_What you will do_
Among the lines listed below, count those that include the string "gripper", and state only the count.
Recorded information below:
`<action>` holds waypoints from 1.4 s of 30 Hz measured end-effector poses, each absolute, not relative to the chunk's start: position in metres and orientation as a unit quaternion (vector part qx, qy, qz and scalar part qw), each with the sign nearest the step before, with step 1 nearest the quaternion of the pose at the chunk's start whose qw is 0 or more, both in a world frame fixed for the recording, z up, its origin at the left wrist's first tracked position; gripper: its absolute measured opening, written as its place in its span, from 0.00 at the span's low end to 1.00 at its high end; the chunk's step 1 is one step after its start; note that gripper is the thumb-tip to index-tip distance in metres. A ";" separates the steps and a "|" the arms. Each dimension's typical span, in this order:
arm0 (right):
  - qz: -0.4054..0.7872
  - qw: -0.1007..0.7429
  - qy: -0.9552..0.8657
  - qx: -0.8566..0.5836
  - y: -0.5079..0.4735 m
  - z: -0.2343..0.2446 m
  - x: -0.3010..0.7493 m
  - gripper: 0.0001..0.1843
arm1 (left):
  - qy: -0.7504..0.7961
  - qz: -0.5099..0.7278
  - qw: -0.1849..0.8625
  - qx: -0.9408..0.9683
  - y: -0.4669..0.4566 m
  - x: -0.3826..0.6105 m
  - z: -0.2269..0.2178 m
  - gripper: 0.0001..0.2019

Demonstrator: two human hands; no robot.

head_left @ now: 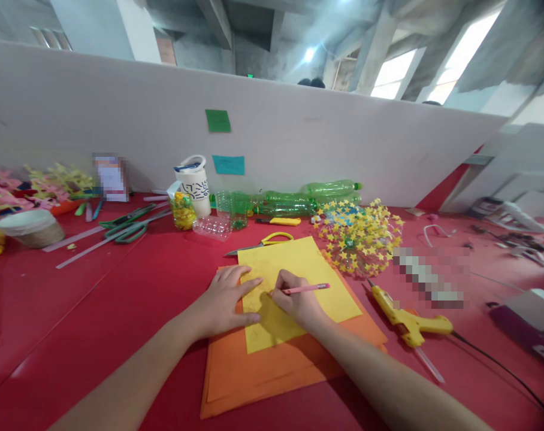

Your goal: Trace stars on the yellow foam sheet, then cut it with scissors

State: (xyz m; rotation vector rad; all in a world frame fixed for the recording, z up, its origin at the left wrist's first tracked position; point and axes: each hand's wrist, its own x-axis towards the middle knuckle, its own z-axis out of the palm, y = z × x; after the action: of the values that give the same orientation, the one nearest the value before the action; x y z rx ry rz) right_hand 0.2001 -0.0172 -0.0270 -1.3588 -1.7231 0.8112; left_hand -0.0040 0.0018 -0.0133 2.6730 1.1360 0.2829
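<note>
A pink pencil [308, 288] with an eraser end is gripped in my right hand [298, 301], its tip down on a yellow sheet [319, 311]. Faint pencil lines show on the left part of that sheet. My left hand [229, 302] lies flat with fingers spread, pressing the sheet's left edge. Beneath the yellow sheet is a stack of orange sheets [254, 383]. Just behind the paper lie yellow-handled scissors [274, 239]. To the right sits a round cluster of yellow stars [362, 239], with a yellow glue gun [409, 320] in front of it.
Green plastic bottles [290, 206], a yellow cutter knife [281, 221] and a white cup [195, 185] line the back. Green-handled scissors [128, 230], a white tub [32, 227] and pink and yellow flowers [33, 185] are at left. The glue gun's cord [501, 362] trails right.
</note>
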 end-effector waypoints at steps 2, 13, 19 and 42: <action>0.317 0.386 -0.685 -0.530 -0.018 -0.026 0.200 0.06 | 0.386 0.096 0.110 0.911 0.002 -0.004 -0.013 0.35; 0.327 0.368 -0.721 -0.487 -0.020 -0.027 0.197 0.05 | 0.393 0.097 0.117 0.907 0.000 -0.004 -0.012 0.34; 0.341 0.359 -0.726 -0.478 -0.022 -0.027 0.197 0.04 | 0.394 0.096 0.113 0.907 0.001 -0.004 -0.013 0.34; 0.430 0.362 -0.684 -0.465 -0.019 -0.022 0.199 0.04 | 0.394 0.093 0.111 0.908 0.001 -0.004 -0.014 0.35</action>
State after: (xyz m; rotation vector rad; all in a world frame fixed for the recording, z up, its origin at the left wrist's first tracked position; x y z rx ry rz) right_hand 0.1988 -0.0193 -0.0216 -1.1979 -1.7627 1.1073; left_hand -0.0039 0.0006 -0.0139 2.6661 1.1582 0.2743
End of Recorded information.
_Answer to the exercise_
3